### Exercise aim
What you return must match the listing below exactly, minus any pictures.

### Given material
= = = = =

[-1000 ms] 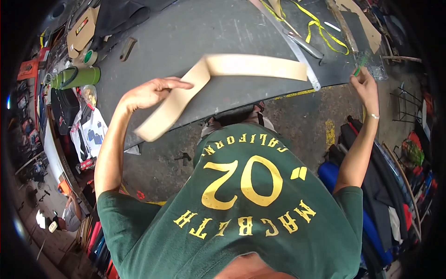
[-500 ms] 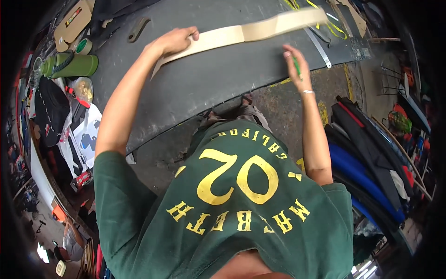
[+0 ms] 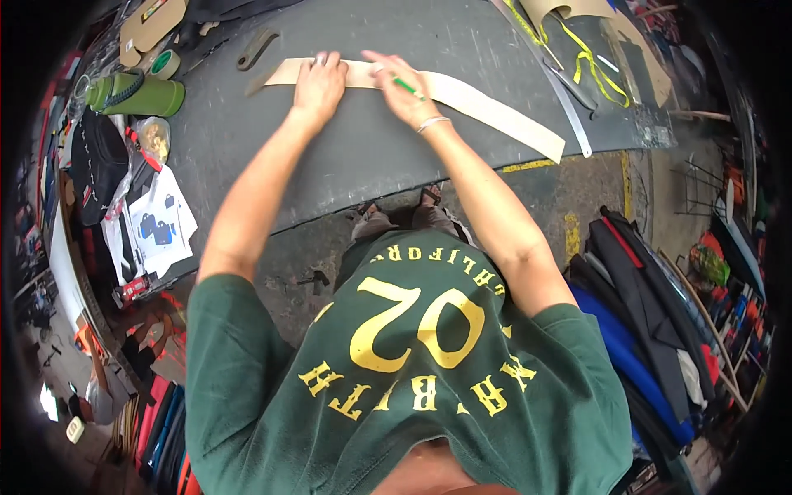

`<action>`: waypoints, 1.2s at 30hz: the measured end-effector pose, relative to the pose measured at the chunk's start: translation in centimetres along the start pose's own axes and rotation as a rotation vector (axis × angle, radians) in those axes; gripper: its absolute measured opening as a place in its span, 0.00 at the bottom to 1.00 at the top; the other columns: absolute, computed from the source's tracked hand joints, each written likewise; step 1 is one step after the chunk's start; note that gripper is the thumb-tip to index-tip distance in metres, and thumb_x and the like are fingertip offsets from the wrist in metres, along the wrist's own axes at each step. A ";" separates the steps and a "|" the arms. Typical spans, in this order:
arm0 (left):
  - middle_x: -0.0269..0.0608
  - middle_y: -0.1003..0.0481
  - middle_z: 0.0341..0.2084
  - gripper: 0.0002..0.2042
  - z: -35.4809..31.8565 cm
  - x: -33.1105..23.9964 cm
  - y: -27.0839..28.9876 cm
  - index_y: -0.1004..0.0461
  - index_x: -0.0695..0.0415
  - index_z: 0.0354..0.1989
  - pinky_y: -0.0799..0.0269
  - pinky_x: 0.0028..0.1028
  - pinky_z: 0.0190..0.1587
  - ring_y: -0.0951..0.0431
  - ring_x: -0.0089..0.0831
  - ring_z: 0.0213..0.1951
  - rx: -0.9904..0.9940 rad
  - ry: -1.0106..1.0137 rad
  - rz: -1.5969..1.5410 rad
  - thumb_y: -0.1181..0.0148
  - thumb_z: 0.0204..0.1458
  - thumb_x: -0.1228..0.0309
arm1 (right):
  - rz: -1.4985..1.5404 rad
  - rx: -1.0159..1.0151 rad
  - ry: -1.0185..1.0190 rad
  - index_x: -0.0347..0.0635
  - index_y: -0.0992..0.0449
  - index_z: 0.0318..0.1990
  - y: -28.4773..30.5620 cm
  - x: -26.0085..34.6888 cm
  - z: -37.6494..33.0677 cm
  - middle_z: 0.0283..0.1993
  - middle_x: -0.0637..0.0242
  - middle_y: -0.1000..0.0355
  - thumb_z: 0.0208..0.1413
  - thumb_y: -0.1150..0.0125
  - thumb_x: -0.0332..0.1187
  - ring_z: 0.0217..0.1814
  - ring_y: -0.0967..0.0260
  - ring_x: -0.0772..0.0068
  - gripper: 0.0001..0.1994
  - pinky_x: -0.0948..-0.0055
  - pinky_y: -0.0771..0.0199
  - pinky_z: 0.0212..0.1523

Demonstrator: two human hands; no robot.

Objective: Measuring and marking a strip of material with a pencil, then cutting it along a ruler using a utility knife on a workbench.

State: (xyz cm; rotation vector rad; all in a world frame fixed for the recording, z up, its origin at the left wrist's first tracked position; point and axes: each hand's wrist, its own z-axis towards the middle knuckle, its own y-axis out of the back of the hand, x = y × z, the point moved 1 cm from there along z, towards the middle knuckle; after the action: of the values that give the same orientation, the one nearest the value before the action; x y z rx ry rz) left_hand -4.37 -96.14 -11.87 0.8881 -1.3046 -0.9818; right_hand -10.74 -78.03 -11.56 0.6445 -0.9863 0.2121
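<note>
A long cream strip (image 3: pixel 495 115), apparently card or stiff paper, lies across the dark grey tabletop (image 3: pixel 355 165), its right end angled toward the near edge. My left hand (image 3: pixel 320 92) rests on the strip near its left end, fingers extended over it. Just to the right, my right hand (image 3: pixel 400 92), slightly blurred, is on the strip too. A slim green pencil (image 3: pixel 408 88) is tucked in that hand, pointing back toward the wrist. Beyond the strip's left end is a dark flat tool with a hole in its handle (image 3: pixel 257 48).
A metal ruler (image 3: pixel 571 111), a black-handled tool (image 3: pixel 575 89) and a yellow measuring tape (image 3: pixel 587 66) lie at right. A green flask (image 3: pixel 136 96) and tape roll (image 3: pixel 165 64) stand at left, above printed sheets (image 3: pixel 161 227). Fabric rolls (image 3: pixel 635 256) lean right; another person (image 3: pixel 101 392) is lower left.
The strip's right end has come down and swung toward the near edge. My right hand has moved left onto the strip, still with the pencil. My left hand has shifted slightly right.
</note>
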 end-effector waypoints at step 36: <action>0.40 0.41 0.72 0.33 -5.1 2.6 -2.2 0.35 0.42 0.70 0.59 0.50 0.77 0.47 0.43 0.75 0.007 0.672 -0.418 0.51 0.61 0.37 | -0.083 0.080 -0.186 0.39 0.31 0.24 5.6 -5.8 -2.1 0.24 0.69 0.28 0.47 0.31 0.24 0.28 0.32 0.73 0.11 0.72 0.29 0.31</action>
State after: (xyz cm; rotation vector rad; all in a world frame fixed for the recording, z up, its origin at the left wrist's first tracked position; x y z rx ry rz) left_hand 0.62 -99.43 -13.36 1.3827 -0.5609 -0.8754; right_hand -14.93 -71.68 -14.83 0.7877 -1.1314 0.1205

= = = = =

### Answer below
[-1000 ms] 
[-500 ms] 
[+0 ms] 

`<action>`: waypoints, 1.2s at 30hz: the measured end-effector pose, relative to the pose measured at the chunk's start: translation in centimetres along the start pose's own axes and rotation as a rotation vector (axis × angle, radians) in those axes; gripper: its absolute measured opening as a place in its span, 0.00 at the bottom to 1.00 at the top; the other columns: absolute, computed from the source's tracked hand joints, each written likewise; step 1 is one step after the chunk's start; note that gripper is the thumb-tip to index-tip distance in metres, and thumb_x and the like are fingertip offsets from the wrist in metres, along the wrist's own axes at each step. A ";" separates the steps and a "|" the arms. Typical spans, in this order:
arm0 (left):
  - middle_x: -0.0269..0.0608
  - middle_y: -0.1003..0.0481
  - middle_z: 0.0341..0.2084
  - gripper: 0.0002..0.2042
  - z: -35.4809..31.8565 cm
  - x: -33.1105..23.9964 cm
  - y: -27.0839..28.9876 cm
  - index_y: -0.1004..0.0461
  - index_x: -0.0695..0.0415
  - index_z: 0.0354..0.1989
  - pinky_y: -0.0799..0.0269
  - pinky_x: 0.0028..0.1028
  - pinky_z: 0.0190..0.1587
  - ring_y: -0.0951..0.0431
  - ring_x: -0.0089..0.0831
  - ring_z: 0.0213..0.1951
  - rx: -0.9904..0.9940 rad
  - ry: -1.0106..1.0137 rad
  - rz: -1.5969..1.5410 rad
  - thumb_y: -0.1181..0.0148
  - thumb_z: 0.0204..0.1458
  - thumb_x: -0.1228..0.0309
arm1 (right):
  - rz: -1.4985..1.5404 rad
  - rx: -1.0159..1.0151 rad
  - ry: -1.0185..1.0190 rad
  - index_x: -0.0347..0.0635
  - index_y: -0.0992..0.0449
  - index_z: 0.0318..0.1990
  - y: -28.4773..30.5620 cm
  - x: -26.0085..34.6888 cm
  - z: -37.6494..33.0677 cm
  - middle_z: 0.0283..0.1993
  - middle_x: -0.0637..0.0242
  - middle_y: -0.1000..0.0355
  - thumb_z: 0.0208..0.1413
  - thumb_y: -0.1150..0.0125
  - thumb_x: -0.0332..0.1187
  - ring_z: 0.0217..0.1814
  - ring_y: -0.0967..0.0260
  - ring_x: -0.0772..0.0068
  - gripper: 0.0001..0.1994
  - pinky_x: -0.0948..-0.0055
  - pinky_y: -0.0771..0.0199
  - pinky_z: 0.0212..0.1523

Demonstrator: two human hands; no robot.

Objective: Measuring and marking a strip of material with a pencil, then cutting it along a ruler using a utility knife on a workbench.

State: (xyz cm; rotation vector rad; all in a world frame fixed for the recording, z up, its origin at the left wrist's first tracked position; point and axes: each hand's wrist, its own z-axis towards the middle knuckle, its own y-axis out of the back of the hand, x = y × z, the point moved 1 cm from there along z, towards the middle knuckle; after the action: of the values that give the same orientation, the one nearest the value before the action; x y z rx ry rz) left_hand -4.37 -96.14 -11.87 0.8881 -1.3046 -0.9818; right_hand -10.74 -78.03 -11.56 0.6445 -0.9863 0.2121
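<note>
A long cream strip (image 3: pixel 495 115), apparently card or stiff paper, lies across the dark grey tabletop (image 3: pixel 355 165), its right end angled toward the near edge. My left hand (image 3: pixel 320 92) rests on the strip near its left end, fingers extended over it. Just to the right, my right hand (image 3: pixel 400 92), slightly blurred, is on the strip too. A slim green pencil (image 3: pixel 408 88) is tucked in that hand, pointing back toward the wrist. Beyond the strip's left end is a dark flat tool with a hole in its handle (image 3: pixel 257 48).
A metal ruler (image 3: pixel 571 111), a black-handled tool (image 3: pixel 575 89) and a yellow measuring tape (image 3: pixel 587 66) lie at right. A green flask (image 3: pixel 136 96) and tape roll (image 3: pixel 165 64) stand at left, above printed sheets (image 3: pixel 161 227). Fabric rolls (image 3: pixel 635 256) lean right; another person (image 3: pixel 101 392) is lower left.
The strip's right end has come down and swung toward the near edge. My right hand has moved left onto the strip, still with the pencil. My left hand has shifted slightly right.
</note>
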 end-effector waypoints at step 36: <action>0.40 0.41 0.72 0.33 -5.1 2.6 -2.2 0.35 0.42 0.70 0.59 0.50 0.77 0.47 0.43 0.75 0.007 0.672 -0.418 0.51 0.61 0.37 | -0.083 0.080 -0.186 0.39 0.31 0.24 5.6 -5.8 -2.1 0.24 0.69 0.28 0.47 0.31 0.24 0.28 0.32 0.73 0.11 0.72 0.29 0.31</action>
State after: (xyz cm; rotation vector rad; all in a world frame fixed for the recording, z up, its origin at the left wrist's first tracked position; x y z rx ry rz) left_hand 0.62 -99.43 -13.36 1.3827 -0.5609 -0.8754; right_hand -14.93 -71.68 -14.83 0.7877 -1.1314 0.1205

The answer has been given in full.